Robert Frost Poem (for 05/18/01):

"That Road Less Traveled By…"

Two roads diverged in purple woods

I glanced down one, I glanced down both

One road led through nice neighborhoods

The other…

Had sides well-lined with angry hoods

Beating victims in the undergrowth.

I took the second path, that fateful day

I inwardly rejoiced, hooray!

For I would take the road less traveled by

And that would make all the difference.

Well, BEFORE I could even REACT, a

HORDE of VICIOUS ATTACK DOGS

Had LEAPT on me and was VICIOUSLY

ATTACKING ME like they’re supposed to.

Then, it was just a couple more INCHES

When a giant COW fell out of a tree and

Onto my HEAD which REALLY REALLY

HURT A WHOLE LOT. Then a FREIGHT

TRAIN came HURTLING DOWN THE PATH

And I ONLY BARELY was able to DODGE

OUT OF THE WAY JUST IN TIME though

Unfortunately it was right about then that

THE ENTIRE U.S. ARMY CAME OUT OF

THE BUSHES ON THE LEFT SIDE OF THE

PATH AND STARTED SHOOTING LIVE

AMUNITION AT ME!!! *UHHHHHHHHHHHHH*

Anyway, by this time my official Tommy Hilfigir™ T-shirt

Was looking somewhat the worse for wear, so I

Made a quick stop in the friendly neighborhood

CLOTHING STORE. Well, the OWNER of the store

Seemed friendly enough (barring the DOUBLE MACHINE

GUNS GRAFTED into his SHOULDERS, he looked

To be quite a pleasant fellow). Anyway, I was about

To pay for my new pre-shredded PANTS ENSEAMBLE

When RALPH LAUREN ran SCREAMING into the room

And CUT OFF THE GUY’S FACIAL HAIR WITH A CHAINSAW

(Oh, well, he always said that he needed a haircut…)

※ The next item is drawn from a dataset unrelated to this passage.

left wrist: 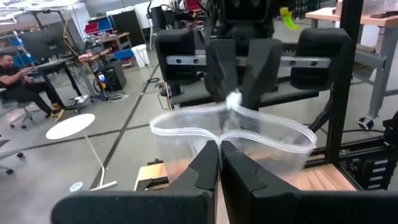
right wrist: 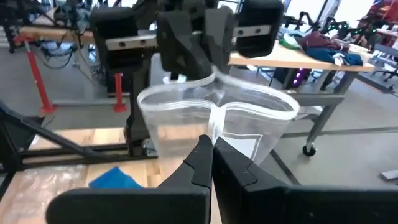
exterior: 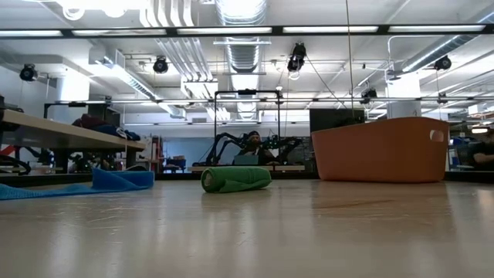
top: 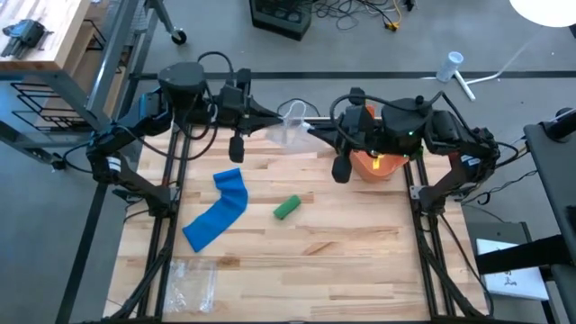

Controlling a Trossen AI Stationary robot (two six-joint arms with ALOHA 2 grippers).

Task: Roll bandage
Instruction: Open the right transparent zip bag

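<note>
A clear plastic zip bag (top: 293,126) is held up between both grippers at the table's far edge, with its mouth pulled open. My left gripper (top: 277,121) is shut on one side of the mouth and my right gripper (top: 311,132) on the opposite side. A blue bandage (top: 220,211) lies partly unrolled and flat on the table left of centre. A green rolled bandage (top: 286,208) lies on its side near the centre; it also shows in the low view (exterior: 235,178). My left gripper pinches one side of the bag's zip rim (left wrist: 219,134) between its two fingers, coming level from the table's left. The bag hangs below the rim, open and clear of the table. My right gripper pinches the opposite side of the zip rim (right wrist: 217,119) between its two fingers, coming level from the table's right. The rim bows out to both sides of the fingers, and the bag hangs clear of the table.
An orange bin (top: 378,165) stands at the far right under the right arm. Another clear plastic bag (top: 193,281) lies at the near left corner. Bare wood lies open across the table's near and right parts.
</note>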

Luckily, the guy didn’t seem to mind too much, so we

Just kinda stood around, talking about AL GORE’S

FAILED BID for the PRESIDENCY and why

PRESIDENT BUSH should be named the EMPORER

Of TEXAS once again until ANOTHER customer walked in.

He said his name was BILL GATES, and that he would

PAY US BOTH TEN BILLION DOLLARS APIECE

If we would tie his shoes. WELLLLLLLLLLLLLLLL…

WE REFUSED OUTRIGHT. I mean, COME ON,

How likely is it REALLY that some mega-rich CORPORATE

EMPORER is going to come into a DESIGNER CLOTHING

STORE wearing SHOES? I mean, SHOES of all things.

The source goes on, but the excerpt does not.